• [Your goal] From the line containing "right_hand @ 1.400" through the last line of the entries below, transcribe each line exactly, excluding any picture.

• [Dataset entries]

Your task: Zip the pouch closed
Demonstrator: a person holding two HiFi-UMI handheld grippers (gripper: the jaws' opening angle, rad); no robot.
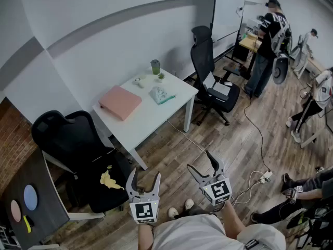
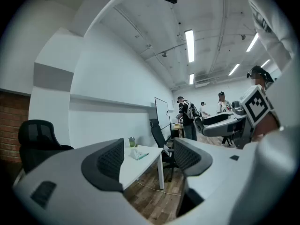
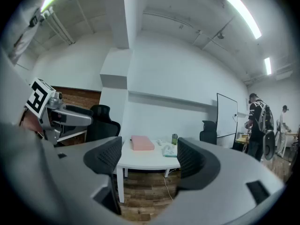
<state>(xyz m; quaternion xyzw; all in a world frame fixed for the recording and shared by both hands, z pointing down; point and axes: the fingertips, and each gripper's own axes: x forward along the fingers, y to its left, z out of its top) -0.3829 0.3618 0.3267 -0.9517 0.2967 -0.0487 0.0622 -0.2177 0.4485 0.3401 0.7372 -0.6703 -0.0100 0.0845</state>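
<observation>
Across the wooden floor, a white table (image 1: 151,116) bears the pale pouch (image 1: 160,95) (untouched, we judge). Our left gripper (image 1: 145,175) and right gripper (image 1: 200,161) hang spread and empty, well apart from it, so we have all the zipping yet to do.

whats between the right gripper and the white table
In the head view, only wood floor with a thin cable crossing it separates the right gripper from the white table. Its jaws stand open and empty.
</observation>
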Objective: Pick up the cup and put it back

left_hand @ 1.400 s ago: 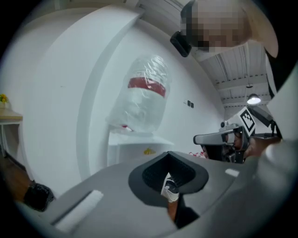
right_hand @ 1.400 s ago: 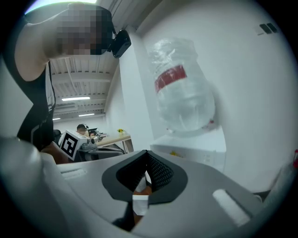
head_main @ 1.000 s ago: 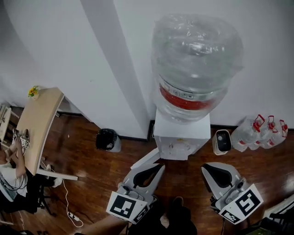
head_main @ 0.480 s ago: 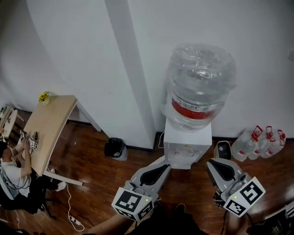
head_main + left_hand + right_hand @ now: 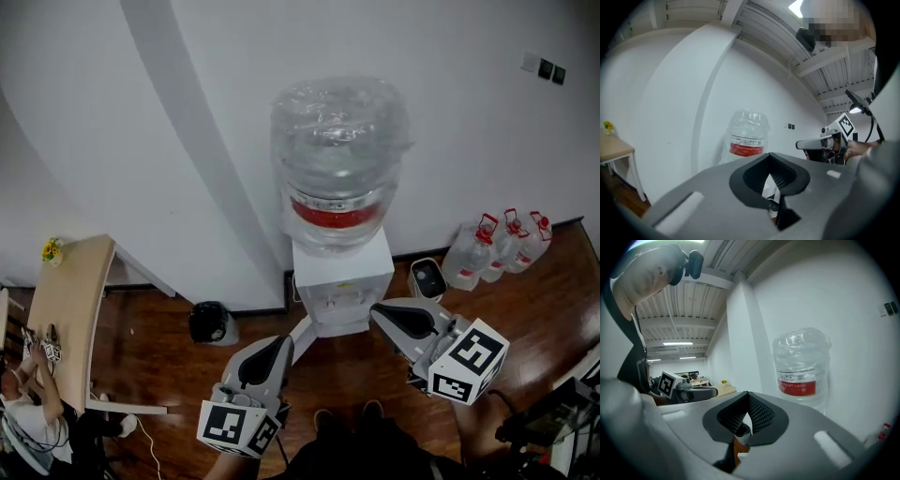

• [Your solution]
right_hand @ 1.400 s ago: 
head_main @ 1.000 s ago: 
head_main @ 0.480 s ago: 
head_main + left_hand + right_hand @ now: 

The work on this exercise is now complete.